All these therapeutic benefits, attained within the first weeks of treatment, coincided with the nearly complete suppression of the classic complement pathway from week one onward.
Sutimlimab was generally safe, with the frequency of adverse events (side effects) being generally consistent with those typically observed in this older, medically complex patient population, the team noted.
A total of 16 serious adverse events were reported in seven patients (29%), and one participant died of liver cancer. However, none of these events were deemed to be related to sutimlimab. Treatment-related adverse events were mild to moderate in severity.
Two participants withdrew from the trial prior to its completion, for reasons unrelated to the therapy.

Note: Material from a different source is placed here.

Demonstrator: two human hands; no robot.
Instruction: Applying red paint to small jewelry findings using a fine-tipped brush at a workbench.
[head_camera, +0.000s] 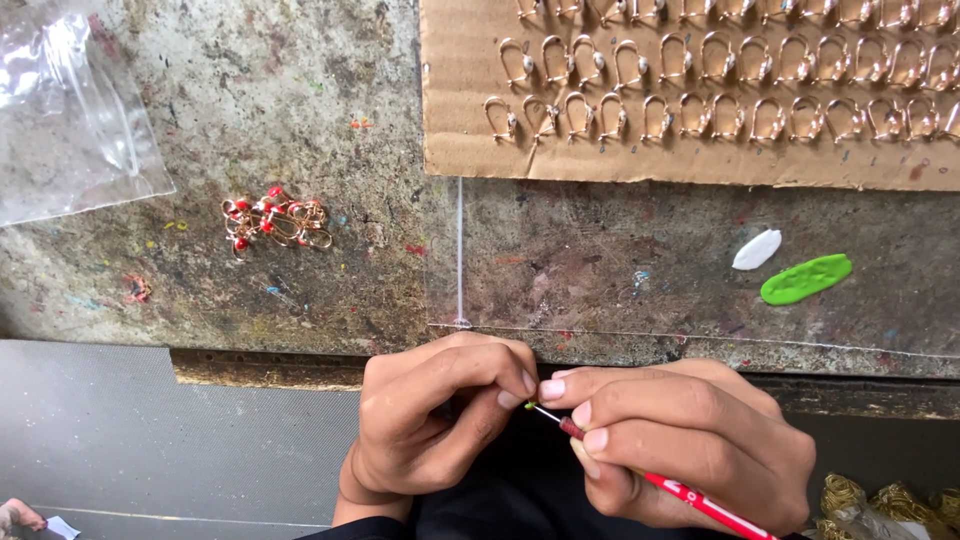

These findings highlighted that “in patients with cold agglutinin disease who received sutimlimab, selective upstream inhibition of activity in the classic complement pathway rapidly halted hemolysis, increased hemoglobin levels, and reduced fatigue,” the researchers wrote.
This meant that the trial met both its main and secondary goals, suggesting that “targeting the classic complement pathway represents a new, effective therapeutic approach for the management of cold agglutinin disease,” the researchers wrote.
Moreover, previous results from a post-hoc analysis of CARDINAL Part A revealed that sutimlimab also reduced patient hospitalizations by more than threefold, and the number of blood transfusions by 75%.
All 22 participants who completed Part A chose to enter Part B, in which they will be receiving sutimlimab for up to two more years to assess the therapy’s long-term safety and durability of response.